Despite the frosty state of American-Chinese relations, history has shown that Americans will buy anything if it’s cheap and decent enough. After all, Japanese cars made headway in America despite anti-Japanese sentiments in the decades following World War II, partly because the cars sipped fuel, were well-built, and offered decent value. However, Nio isn’t exactly the cheapest brand on the block, and once you roll the costs of homologating vehicles for the U.S. market into every car sold and subtract the federal EV incentives because China-built vehicles wouldn’t qualify for them, pricing might not be competitive enough to sustain sales.

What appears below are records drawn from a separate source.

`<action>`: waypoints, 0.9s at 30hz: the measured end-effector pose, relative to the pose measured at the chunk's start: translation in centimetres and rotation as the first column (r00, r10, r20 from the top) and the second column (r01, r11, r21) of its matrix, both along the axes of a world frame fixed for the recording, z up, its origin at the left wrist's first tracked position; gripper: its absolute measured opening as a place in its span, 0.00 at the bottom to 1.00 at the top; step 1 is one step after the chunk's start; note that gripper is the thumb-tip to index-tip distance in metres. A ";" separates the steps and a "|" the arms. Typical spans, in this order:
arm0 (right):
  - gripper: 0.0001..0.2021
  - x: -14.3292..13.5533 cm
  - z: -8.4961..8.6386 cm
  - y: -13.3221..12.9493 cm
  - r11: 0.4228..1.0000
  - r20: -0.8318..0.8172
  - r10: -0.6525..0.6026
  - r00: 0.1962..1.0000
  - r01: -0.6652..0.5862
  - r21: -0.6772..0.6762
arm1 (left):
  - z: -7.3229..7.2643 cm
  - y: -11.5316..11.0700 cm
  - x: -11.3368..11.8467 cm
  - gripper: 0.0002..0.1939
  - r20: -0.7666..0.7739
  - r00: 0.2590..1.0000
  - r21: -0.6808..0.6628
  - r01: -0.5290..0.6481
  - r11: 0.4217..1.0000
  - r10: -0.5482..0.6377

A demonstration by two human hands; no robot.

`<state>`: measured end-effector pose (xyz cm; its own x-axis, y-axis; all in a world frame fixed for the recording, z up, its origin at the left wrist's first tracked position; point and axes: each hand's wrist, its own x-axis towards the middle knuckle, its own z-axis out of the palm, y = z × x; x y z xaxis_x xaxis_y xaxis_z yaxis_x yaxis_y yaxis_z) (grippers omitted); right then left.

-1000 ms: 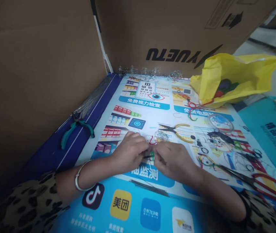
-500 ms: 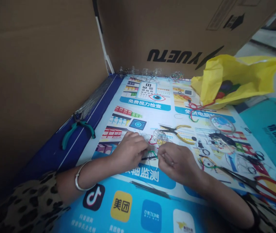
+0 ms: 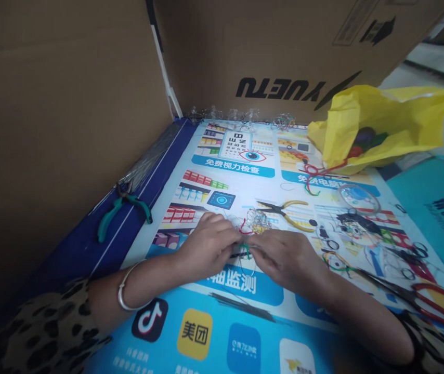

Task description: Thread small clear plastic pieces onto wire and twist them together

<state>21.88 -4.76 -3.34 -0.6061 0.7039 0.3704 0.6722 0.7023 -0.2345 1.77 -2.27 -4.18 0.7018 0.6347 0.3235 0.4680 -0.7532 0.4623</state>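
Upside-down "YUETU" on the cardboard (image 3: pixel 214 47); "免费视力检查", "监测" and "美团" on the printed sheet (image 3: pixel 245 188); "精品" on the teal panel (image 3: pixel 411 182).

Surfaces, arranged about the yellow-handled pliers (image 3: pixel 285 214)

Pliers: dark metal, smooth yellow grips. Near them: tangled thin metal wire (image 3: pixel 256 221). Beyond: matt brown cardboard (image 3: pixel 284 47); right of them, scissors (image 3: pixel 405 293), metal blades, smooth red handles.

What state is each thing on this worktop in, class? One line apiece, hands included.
Left hand: fingers bent, pinching at thin wires
Right hand: fingers bent, meeting the left over the wires
Yellow-handled pliers: lying flat, handles spread
Teal-handled pliers: handles spread
Yellow bag: gaping, items inside
Wire clump: tangled
Red-handled scissors: lying down, blade opening unclear
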 end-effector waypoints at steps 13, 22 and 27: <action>0.09 -0.3 -0.1 -0.3 0.996 0.024 0.037 0.999 -0.038 0.083 | 0.1 -0.1 0.2 0.08 0.001 1.000 -0.007 -0.007 1.000 0.007; 0.09 -0.5 -0.3 -0.3 0.978 0.098 0.015 0.995 -0.035 0.204 | 0.1 0.0 0.2 0.08 -0.013 1.000 -0.009 0.016 1.000 -0.016; 0.09 -0.1 -0.3 -0.2 0.971 0.104 -0.039 0.994 0.013 0.239 | 0.0 0.0 0.1 0.09 -0.018 1.000 -0.014 0.007 1.000 -0.007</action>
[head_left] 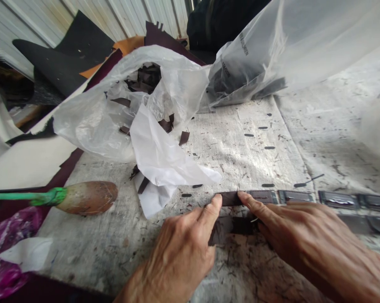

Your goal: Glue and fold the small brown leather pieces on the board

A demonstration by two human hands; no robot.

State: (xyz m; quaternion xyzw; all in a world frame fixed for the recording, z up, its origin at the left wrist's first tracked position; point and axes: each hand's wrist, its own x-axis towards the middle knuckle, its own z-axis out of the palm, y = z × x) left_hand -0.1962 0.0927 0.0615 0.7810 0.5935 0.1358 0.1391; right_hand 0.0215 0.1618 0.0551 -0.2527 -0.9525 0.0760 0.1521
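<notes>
A small dark brown leather-like piece (230,198) lies between my hands, in line with a row of dark rectangular pieces. My left hand (186,244) has a fingertip on the piece's left end, its other fingers curled under and mostly hidden. At the right end, the index fingertip of my right hand (300,235) presses down; its remaining fingers are bent and partly out of sight. Just right of the piece, the row continues with a dark rectangle with a shiny face (338,200). Below it runs a second dark strip (240,226), partly covered by my hands.
A clear plastic bag (92,122) spills brown scraps, beside crumpled white paper (161,155). Another plastic bag (291,46) stands at the back right. A brown bulb-shaped tool with a green handle (85,198) lies left. Dark bits litter the stained cloth (221,143). Purple plastic (19,227) lies lower left.
</notes>
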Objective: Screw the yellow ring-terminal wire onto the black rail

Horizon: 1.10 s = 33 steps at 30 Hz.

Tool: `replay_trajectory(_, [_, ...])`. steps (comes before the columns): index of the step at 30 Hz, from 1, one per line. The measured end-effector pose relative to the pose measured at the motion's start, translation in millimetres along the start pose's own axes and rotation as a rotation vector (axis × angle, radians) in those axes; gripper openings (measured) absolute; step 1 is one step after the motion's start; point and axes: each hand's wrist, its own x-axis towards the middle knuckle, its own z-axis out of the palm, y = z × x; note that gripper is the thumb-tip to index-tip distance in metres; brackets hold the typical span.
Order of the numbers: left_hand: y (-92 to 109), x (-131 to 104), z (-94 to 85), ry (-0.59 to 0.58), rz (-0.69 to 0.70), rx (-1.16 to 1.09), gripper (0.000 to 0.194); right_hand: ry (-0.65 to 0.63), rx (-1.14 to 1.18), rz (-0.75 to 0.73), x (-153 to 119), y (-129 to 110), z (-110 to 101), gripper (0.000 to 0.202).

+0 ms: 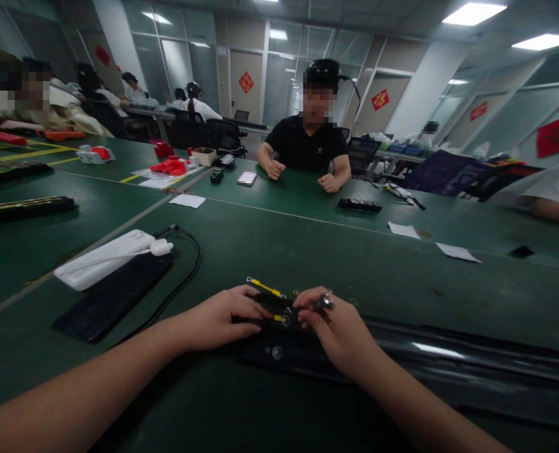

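Note:
A long glossy black casing [416, 352] lies across the table in front of me, its left end under both hands. My left hand [225, 318] rests there, its fingertips closed at a yellow-sleeved cable lug [278, 318]. The lug meets a round metal bolt [286, 318] on the casing. My right hand [333, 324] is curled, with a silver-ended tool [325, 302] sticking out between its fingers; the rest of the tool is hidden. Its thumb and fingertips come together just right of the bolt. Behind the hands lies a short yellow cable [265, 287] with ring ends.
To the left are a white power strip-like block [104, 258], a dark phone-like slab [114, 296] and a looped black cord [197, 264]. Paper slips [405, 230] and a black slotted part [359, 205] lie farther off. A person [310, 148] sits opposite, hands on the table.

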Motion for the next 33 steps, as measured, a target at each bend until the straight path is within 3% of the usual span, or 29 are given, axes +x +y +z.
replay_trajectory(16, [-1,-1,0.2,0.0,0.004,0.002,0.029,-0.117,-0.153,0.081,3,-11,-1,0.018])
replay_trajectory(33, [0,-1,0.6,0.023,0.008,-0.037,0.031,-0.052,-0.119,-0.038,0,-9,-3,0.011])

Then there’s the nearly impeccable track record of Chinese automakers aspiring to enter the American market, then pulling out. Aside from a few E6 trial cars, BYD’s passenger car lineup never made it to America. Chery wanted to come to America but didn’t, and neither did Brilliance or SAIC. Sure, several automakers have sold and currently sell Chinese-built cars in America, but these are Western automakers with the know-how, distribution networks, and brand recognition to sell in America. The bottom line? Don’t be surprised if Nio’s announcement is a nothingburger.

Who Cleans Up When An Electric Vehicle Factory Catches Fire?

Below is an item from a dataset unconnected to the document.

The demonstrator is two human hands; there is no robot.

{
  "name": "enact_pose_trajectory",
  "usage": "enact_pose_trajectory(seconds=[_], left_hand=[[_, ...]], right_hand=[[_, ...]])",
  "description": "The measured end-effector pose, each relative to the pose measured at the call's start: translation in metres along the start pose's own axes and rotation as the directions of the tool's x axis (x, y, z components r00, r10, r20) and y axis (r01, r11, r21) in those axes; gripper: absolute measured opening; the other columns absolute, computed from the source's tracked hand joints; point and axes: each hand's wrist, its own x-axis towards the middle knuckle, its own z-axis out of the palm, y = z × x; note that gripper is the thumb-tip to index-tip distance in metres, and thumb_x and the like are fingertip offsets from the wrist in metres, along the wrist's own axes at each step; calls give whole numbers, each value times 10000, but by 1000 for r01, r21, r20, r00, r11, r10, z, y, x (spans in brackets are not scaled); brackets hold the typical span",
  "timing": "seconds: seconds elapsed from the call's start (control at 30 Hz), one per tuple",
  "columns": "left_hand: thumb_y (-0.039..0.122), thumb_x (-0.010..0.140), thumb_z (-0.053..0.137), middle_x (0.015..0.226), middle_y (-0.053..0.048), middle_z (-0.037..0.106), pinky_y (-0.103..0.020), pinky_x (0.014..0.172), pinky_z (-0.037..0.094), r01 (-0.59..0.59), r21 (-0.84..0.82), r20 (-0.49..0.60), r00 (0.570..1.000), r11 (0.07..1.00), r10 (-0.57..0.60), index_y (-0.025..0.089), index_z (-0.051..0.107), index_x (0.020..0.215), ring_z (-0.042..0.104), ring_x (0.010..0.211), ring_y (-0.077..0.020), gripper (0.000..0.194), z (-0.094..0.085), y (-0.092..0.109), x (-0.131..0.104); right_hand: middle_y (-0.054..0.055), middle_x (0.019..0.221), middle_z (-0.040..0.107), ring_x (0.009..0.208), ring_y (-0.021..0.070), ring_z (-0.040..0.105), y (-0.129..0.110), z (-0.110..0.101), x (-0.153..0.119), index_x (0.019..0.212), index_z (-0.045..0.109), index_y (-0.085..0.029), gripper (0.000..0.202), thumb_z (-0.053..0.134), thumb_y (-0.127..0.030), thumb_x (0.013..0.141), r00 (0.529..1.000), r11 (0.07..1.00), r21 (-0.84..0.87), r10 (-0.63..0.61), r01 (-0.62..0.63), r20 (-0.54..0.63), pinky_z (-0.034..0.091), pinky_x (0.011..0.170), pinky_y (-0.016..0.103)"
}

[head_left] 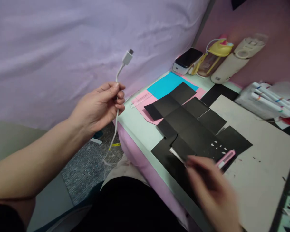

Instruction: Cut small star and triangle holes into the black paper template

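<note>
My left hand (102, 103) is closed around a white charging cable (127, 58). The plug points up above my fingers, and the cord hangs down past the table edge. My right hand (212, 190) is over the table's near side, smeared by motion, so whether its fingers hold anything cannot be made out. Beneath and beyond it lies black paper (183, 119) cut and folded into square panels, with small white cut-outs on it. A pink craft knife (226, 159) rests on the paper just past my right hand.
Blue paper (170, 85), pink paper (140, 104) and a clear ruler (142, 100) lie at the far left. Behind stand a small device with a dark screen (188, 58), a yellow-lidded bottle (214, 58) and a cream bottle (236, 61). Markers (273, 100) and a grey board (263, 154) are right.
</note>
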Motion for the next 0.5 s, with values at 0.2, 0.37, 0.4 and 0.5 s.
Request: enact_pose_trajectory(seconds=[0.2,0.37,0.4,0.5], left_hand=[[111,967,448,674,1,497,-124,499,405,102,-45,79,992,994,-99,104,615,816,466,556,-50,226,4,-19,-14],[160,952,514,683,24,498,-129,534,405,104,-72,168,982,992,-91,129,599,839,459,551,-38,144,8,-42,-20],[191,943,534,694,25,510,-139,553,416,93,-33,200,976,995,-85,142,597,850,475,564,-44,123,8,-47,-20],[316,883,608,894,-30,623,-256,753,490,-62,396,351,932,916,-89,184,606,993,600,819,-139,172,-4,-59,-21]], right_hand=[[84,1275,602,1104,207,594,-25,143,5,1294,533,-211,502,693,-246,819,797,945,305,-95,-116,597,466,984,355],[57,981,681,882,227,639,-20,209,-12,1106,601,-194,464,785,-342,706,622,975,181,-64,-126,780,500,771,322],[39,888,679,802,208,636,-19,215,-15,1025,616,-189,348,756,-309,730,614,975,157,-29,-156,789,488,717,300],[5,679,618,651,136,593,-17,225,-16,714,582,-173,167,535,-181,874,667,896,260,51,-359,744,451,657,244]])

Erion Tractor electric vehicle factory fire

The uniqueness of electric vehicle fires is fairly well-known, but here’s a hypothetical nobody saw coming: What if an electric vehicle factory catches fire? Sure, it sounds stupid, but that’s apparently exactly what just happened to an electric tractor plant in Quebec. Radio-Canada, the francophone arm of the CBC, reports that an Elmec EVduty factory that built autonomous electric Erion tractor prototypes burnt to a crisp on Tuesday, and residents nearby are already worried about the fallout. Before I go any further, it’s worth noting that a cause for the fire hasn’t been announced yet, but as Radio-Canada details, the aftermath is anything but settling.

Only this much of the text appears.